== Requirement ==
Print, in exact form, the lines below from the one containing "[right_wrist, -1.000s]" through the one containing "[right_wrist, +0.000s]", and omit all others.

== Dataset section ==

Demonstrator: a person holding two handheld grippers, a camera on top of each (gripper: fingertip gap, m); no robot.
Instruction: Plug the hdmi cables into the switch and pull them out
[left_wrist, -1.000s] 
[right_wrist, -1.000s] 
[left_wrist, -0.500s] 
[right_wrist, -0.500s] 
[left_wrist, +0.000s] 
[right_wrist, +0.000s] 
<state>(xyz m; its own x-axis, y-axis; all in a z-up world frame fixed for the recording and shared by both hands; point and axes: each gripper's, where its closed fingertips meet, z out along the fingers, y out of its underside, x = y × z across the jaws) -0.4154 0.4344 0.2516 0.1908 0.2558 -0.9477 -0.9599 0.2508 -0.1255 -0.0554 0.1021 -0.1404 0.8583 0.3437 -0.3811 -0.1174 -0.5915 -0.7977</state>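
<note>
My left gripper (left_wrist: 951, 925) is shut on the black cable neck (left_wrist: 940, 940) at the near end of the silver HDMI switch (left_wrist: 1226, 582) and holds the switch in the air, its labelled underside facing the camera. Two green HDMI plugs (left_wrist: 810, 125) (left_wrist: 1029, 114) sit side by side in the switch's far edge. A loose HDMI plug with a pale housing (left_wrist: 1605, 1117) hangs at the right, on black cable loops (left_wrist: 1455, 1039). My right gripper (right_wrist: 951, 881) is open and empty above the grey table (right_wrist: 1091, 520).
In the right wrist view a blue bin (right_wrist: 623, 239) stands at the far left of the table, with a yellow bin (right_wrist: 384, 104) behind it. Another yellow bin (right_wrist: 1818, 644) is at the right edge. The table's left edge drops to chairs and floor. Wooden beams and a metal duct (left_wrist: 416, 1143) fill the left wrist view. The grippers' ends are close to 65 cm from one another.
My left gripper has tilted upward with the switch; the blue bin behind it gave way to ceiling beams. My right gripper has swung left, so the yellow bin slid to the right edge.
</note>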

== Problem solution ==
[right_wrist, -1.000s] 
[left_wrist, -0.500s] 
[right_wrist, -0.500s] 
[left_wrist, +0.000s] 
[right_wrist, +0.000s] 

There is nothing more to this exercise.